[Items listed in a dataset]
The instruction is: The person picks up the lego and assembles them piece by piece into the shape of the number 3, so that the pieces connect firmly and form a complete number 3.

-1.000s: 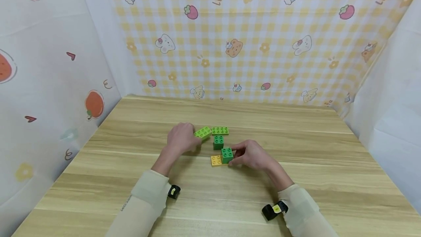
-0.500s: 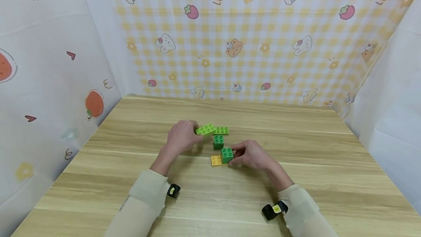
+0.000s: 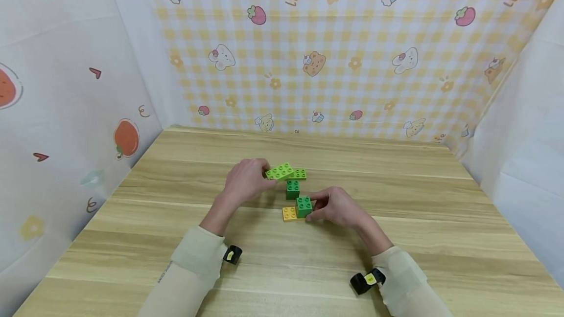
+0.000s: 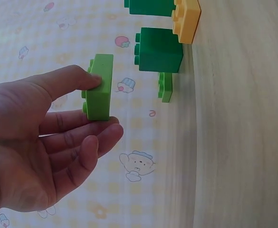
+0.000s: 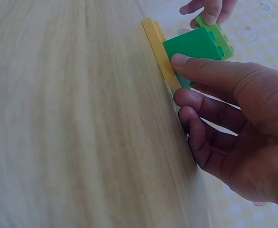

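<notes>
My left hand [image 3: 246, 178] pinches a lime-green building brick [image 3: 279, 171] with two rows of studs. In the left wrist view that brick [image 4: 100, 88] is off the table, thumb on its studded side and fingers opposite. My right hand [image 3: 339, 208] grips the right end of a green square brick [image 3: 304, 208] that sits on the right half of a flat yellow brick [image 3: 289, 214]. The right wrist view has the thumb [image 5: 196, 68] against the green brick, close to the yellow one; the fingers' far contact is partly hidden.
Behind the yellow brick stands another green square brick [image 3: 293, 191]. Beyond it lies a thin lime-green brick [image 3: 300, 174], partly covered by the held one. The wooden table [image 3: 396, 180] ends at a patterned cloth backdrop [image 3: 335, 62].
My left hand has lifted the lime-green brick and carried it slightly right, so it now overlaps the thin lime-green brick in the head view. The right hand stays in place.
</notes>
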The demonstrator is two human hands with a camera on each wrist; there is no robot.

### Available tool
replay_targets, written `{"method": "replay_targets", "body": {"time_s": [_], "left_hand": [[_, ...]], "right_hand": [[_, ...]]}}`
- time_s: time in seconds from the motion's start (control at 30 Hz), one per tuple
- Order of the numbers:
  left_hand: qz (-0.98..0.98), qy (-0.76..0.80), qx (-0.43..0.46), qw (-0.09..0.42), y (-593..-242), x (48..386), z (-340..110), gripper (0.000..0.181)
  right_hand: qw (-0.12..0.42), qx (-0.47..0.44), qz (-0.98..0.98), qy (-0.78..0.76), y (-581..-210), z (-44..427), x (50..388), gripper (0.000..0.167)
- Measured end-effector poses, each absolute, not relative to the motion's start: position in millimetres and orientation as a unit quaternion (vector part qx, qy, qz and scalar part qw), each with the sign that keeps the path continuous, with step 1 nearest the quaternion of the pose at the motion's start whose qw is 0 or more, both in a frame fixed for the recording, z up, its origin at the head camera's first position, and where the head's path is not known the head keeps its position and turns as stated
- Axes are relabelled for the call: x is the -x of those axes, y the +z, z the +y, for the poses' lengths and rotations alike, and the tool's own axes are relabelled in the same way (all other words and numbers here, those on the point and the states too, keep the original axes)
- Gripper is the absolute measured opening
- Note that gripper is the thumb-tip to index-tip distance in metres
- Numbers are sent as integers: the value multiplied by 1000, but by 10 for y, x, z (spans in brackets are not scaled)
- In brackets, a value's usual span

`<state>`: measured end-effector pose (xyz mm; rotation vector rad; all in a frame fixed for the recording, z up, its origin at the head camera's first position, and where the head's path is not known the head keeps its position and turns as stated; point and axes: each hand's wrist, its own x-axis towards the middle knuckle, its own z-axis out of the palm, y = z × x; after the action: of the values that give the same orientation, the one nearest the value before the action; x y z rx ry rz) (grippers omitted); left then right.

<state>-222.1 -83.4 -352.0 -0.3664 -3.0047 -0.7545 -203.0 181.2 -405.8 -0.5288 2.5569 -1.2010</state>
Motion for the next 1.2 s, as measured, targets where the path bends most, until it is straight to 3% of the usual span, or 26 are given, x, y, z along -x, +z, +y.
{"method": "replay_targets", "body": {"time_s": [0.5,1.03,1.2], "left_hand": [[-954,-261,150,2,-3459,2189,-820,27],[-925,-329,177,-70,-3426,2171,-814,33],[-918,-337,186,-94,-3428,2169,-802,27]], "right_hand": [[123,187,883,-413,-4070,1816,2041,50],[125,193,879,-417,-4070,1816,2035,51],[125,194,878,-419,-4068,1816,2035,52]]}}
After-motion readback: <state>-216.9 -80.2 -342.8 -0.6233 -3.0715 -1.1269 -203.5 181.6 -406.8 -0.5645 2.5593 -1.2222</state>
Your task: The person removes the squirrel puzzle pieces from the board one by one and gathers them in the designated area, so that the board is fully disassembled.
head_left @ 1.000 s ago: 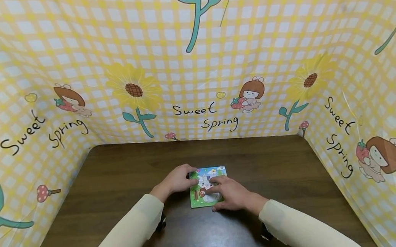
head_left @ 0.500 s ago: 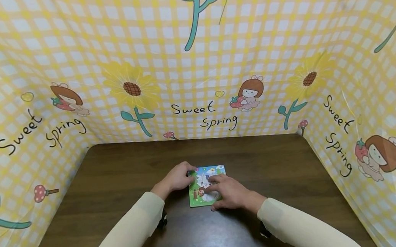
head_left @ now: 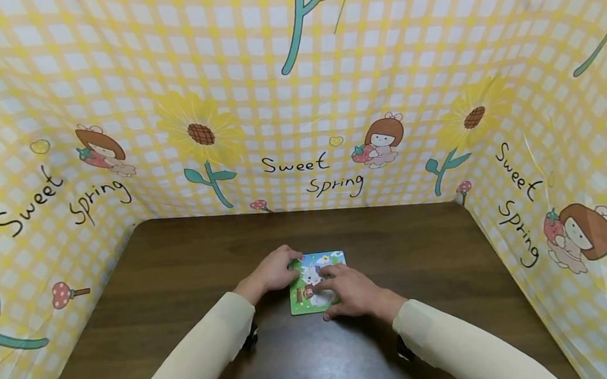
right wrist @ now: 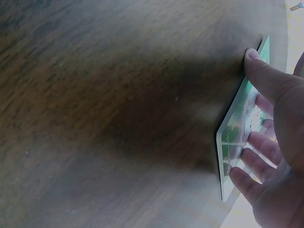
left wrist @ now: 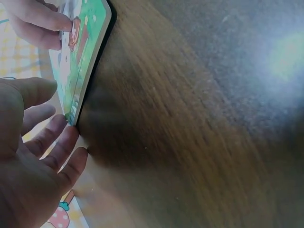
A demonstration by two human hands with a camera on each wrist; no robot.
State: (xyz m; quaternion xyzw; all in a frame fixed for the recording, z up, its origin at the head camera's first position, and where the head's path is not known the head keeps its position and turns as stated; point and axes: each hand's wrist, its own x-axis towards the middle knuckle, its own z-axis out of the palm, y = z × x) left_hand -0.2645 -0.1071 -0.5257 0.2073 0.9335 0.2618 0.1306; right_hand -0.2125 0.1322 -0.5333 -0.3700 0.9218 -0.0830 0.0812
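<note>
A square picture board (head_left: 312,275) with a cartoon white rabbit on green and blue lies flat on the table. At its upper left edge, my left hand (head_left: 274,269) touches the side with loosely bent fingers; the left wrist view shows its fingertips at a corner of the board (left wrist: 90,40). My right hand (head_left: 356,292) covers the right part, fingers spread over the printed face. In the right wrist view the right thumb (right wrist: 261,66) rests at the near edge and the other fingertips lie on or just over the picture. Part of the board's right side is hidden.
The dark brown wooden table (head_left: 191,250) extends around the board. Yellow checked cloth (head_left: 298,107) with flowers, cartoon girls and "Sweet Spring" lettering walls it in at the back and both sides. Light glares off the tabletop near the front.
Both hands keep nearly the same place on the board. The whole head view has shifted slightly.
</note>
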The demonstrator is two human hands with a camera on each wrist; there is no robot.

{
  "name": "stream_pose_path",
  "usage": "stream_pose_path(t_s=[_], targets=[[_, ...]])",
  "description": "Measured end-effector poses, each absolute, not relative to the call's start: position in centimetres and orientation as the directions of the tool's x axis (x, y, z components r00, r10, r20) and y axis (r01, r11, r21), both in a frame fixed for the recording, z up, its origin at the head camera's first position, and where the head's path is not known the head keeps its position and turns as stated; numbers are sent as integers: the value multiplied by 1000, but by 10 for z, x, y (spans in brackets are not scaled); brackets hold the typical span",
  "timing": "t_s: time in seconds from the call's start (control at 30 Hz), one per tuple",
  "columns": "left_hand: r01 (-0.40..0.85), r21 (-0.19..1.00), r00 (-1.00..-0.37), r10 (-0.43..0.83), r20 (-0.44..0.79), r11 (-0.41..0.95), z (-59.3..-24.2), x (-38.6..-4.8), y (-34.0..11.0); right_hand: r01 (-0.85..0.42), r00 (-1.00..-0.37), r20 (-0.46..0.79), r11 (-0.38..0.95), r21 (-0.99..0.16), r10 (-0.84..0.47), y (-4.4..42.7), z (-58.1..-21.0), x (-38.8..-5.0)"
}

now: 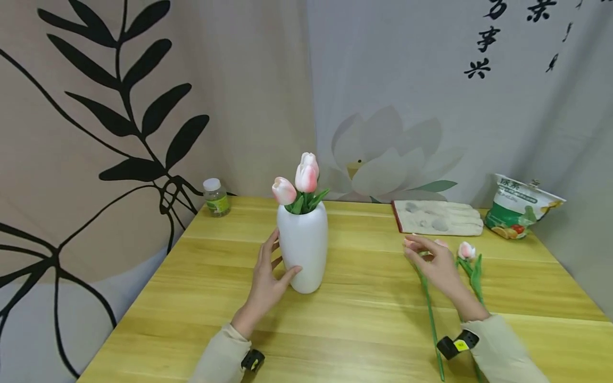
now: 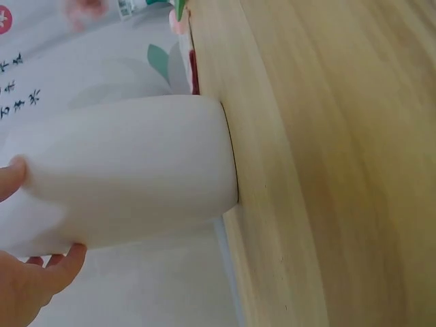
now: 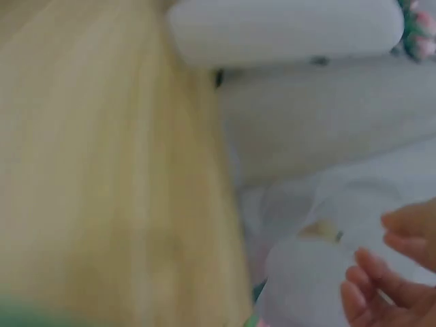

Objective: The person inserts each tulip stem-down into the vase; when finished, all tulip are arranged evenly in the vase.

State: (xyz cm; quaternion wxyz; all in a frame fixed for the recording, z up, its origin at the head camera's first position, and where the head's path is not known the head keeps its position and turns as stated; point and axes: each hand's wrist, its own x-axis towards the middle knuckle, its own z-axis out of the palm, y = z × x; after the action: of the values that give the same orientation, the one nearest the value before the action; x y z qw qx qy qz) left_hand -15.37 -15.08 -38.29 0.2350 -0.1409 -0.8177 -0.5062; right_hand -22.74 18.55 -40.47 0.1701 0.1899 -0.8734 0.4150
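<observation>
A white vase [image 1: 304, 250] stands upright on the table with several pink-and-white tulips [image 1: 306, 175] in it. My left hand [image 1: 265, 287] grips its lower left side, thumb on the front; in the left wrist view the thumb and fingers of that hand [image 2: 34, 283] touch opposite sides of the vase [image 2: 136, 170]. Over the loose tulips at the right, my right hand [image 1: 438, 268] has bent, relaxed fingers. The right wrist view shows that hand [image 3: 395, 272] holding nothing, thumb apart from fingers. One tulip head [image 1: 466, 251] lies beyond it; green stems [image 1: 431, 314] run toward the front edge.
A small jar [image 1: 217, 198] with a white lid stands at the table's back left corner. White gloves [image 1: 438, 218] lie at the back right, beside a green-and-white bag [image 1: 519, 207]. Printed curtains hang behind the wooden table [image 1: 354, 330].
</observation>
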Motion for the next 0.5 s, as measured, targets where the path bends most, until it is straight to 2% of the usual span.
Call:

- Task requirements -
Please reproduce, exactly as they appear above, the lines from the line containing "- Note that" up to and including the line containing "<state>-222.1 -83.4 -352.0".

- Exercise response -
- Note that gripper is the thumb-tip to index-tip distance in metres
- Numbers are sent as integers: the value multiplied by 1000, but by 10 for y, x, z (spans in brackets are not scaled)
- In brackets, a value's usual span

`<state>`: measured end-effector pose (xyz mm; rotation vector rad; all in a frame fixed for the recording, z up, its origin at the head camera's first position, and where the head's path is not known the head keeps its position and turns as stated; point and axes: each hand's wrist, its own x-axis towards the middle knuckle, its own z-axis out of the palm, y = z × x; after the action: of the values that give the same orientation, the one nearest the value before the action; x y z rx ry rz) (grippers omitted); left then right.

<state>-222.1 -83.4 -352.0 -0.3664 -3.0047 -0.7545 -203.0 181.2 -405.8 -0.5288 2.5569 -1.2010</state>

This response is done.